DIRECTIONS: Give back an exact copy of the lines in the records below, from the line that has "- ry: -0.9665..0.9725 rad" through the line that has "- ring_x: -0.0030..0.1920", and nothing besides.

EXERCISE INPUTS:
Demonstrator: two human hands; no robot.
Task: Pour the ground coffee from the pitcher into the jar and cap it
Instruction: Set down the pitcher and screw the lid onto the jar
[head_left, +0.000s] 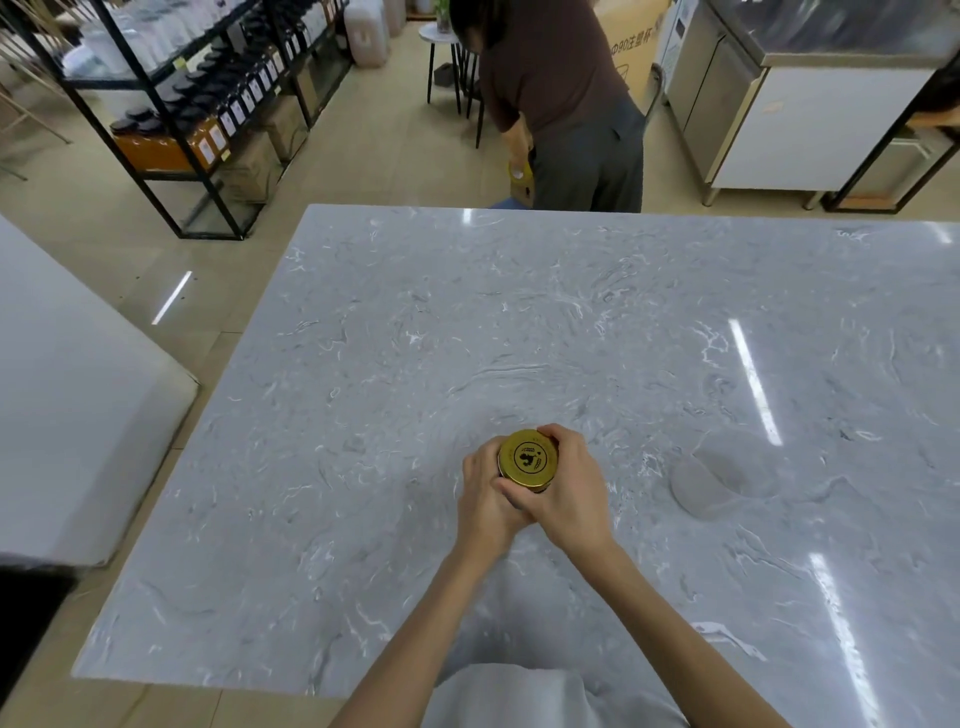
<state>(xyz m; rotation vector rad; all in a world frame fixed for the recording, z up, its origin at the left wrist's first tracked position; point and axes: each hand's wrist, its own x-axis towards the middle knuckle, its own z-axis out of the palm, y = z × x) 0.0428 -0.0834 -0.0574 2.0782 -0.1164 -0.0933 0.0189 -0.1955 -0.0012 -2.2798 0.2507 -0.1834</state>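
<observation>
A jar stands on the grey marble table (363, 364), almost hidden by my hands. Its gold lid (529, 459) with a dark emblem sits on top. My left hand (485, 499) wraps the jar's body from the left. My right hand (569, 486) curls around the lid's rim from the right, thumb at the front edge. A clear, see-through pitcher (719, 475) stands on the table to the right of my hands, apart from them; I cannot tell what is inside it.
A person in a dark top (561, 98) bends over beyond the table's far edge. Black shelving with bottles (197, 104) stands at the back left. A steel counter (789, 104) is at the back right. A white surface (67, 389) lies left.
</observation>
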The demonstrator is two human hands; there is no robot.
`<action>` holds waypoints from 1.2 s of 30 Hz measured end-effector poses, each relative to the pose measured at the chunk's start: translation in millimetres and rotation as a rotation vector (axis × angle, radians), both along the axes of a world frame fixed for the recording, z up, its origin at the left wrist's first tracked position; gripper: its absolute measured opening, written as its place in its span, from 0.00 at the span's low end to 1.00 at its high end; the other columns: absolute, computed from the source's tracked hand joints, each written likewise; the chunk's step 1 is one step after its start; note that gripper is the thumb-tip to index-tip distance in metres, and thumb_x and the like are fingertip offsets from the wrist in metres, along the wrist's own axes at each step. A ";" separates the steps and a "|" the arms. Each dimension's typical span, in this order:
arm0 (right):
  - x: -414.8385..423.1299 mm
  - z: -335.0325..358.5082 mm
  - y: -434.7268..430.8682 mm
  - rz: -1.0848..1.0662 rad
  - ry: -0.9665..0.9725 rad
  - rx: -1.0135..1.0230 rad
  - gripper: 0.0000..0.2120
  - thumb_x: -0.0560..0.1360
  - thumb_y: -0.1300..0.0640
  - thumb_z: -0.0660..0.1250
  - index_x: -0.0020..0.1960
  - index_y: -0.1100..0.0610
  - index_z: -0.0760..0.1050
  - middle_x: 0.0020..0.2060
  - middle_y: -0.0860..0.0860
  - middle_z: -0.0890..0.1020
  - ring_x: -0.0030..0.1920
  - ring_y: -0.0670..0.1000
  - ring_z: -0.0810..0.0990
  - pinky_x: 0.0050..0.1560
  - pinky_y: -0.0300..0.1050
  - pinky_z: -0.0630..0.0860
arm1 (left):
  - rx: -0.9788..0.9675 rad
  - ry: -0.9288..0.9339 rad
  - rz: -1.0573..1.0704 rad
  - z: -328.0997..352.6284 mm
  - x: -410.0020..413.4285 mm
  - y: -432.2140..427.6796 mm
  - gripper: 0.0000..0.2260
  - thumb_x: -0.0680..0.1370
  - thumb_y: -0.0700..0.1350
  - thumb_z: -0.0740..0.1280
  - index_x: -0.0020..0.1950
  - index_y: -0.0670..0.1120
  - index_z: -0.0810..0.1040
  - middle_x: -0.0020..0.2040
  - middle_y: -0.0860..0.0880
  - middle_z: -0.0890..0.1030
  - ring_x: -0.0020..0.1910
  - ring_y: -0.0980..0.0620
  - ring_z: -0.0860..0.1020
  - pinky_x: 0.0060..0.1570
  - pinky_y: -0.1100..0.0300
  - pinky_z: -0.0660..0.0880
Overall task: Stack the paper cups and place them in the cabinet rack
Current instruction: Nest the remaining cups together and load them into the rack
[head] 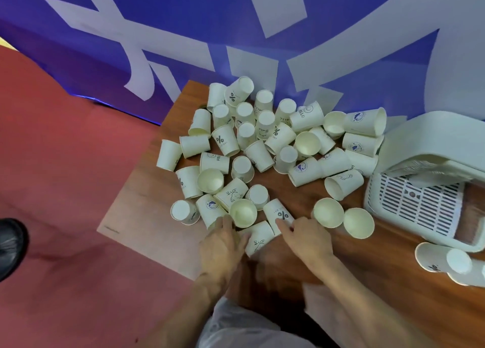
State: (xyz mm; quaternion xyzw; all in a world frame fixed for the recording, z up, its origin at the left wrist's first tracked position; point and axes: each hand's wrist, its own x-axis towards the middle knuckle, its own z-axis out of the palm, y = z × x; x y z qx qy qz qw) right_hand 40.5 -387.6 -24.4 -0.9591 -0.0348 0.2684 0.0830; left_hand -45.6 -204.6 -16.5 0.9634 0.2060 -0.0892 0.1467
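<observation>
Several white paper cups (pixel 262 148) lie scattered on the wooden table (pixel 380 263), some upright, some upside down, some on their sides. My left hand (pixel 223 245) reaches forward with straight fingers, its tips by an upright cup (pixel 242 212) and its thumb side against a tipped cup (pixel 258 240). My right hand (pixel 309 238) lies to the right of that tipped cup, and its forefinger touches a tipped cup with a % mark (pixel 279 215). Neither hand holds a cup. The white plastic cabinet rack (pixel 420 206) with a slatted floor stands at the right.
Two upright cups (pixel 343 217) stand between my right hand and the rack. More cups (pixel 443 262) lie by the rack's front corner. A blue and white banner (pixel 236 32) hangs behind the table. Red floor (pixel 65 164) and a black shoe (pixel 10 245) are on the left.
</observation>
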 end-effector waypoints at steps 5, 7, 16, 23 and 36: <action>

TASK OUTPUT:
  - ry: -0.9665..0.9725 rad
  - rx: -1.0135..1.0230 rad
  - gripper: 0.0000..0.2120
  - thumb_x: -0.0560..0.1360
  - thumb_y: -0.1300..0.0640
  - thumb_z: -0.0660..0.1250
  - index_x: -0.0020..0.1960
  - index_y: -0.1100..0.0610
  - index_z: -0.0760..0.1050
  - middle_x: 0.0020..0.2060
  - middle_y: -0.0860..0.0860
  - middle_z: -0.0890..0.1020
  - ring_x: -0.0030..0.1920

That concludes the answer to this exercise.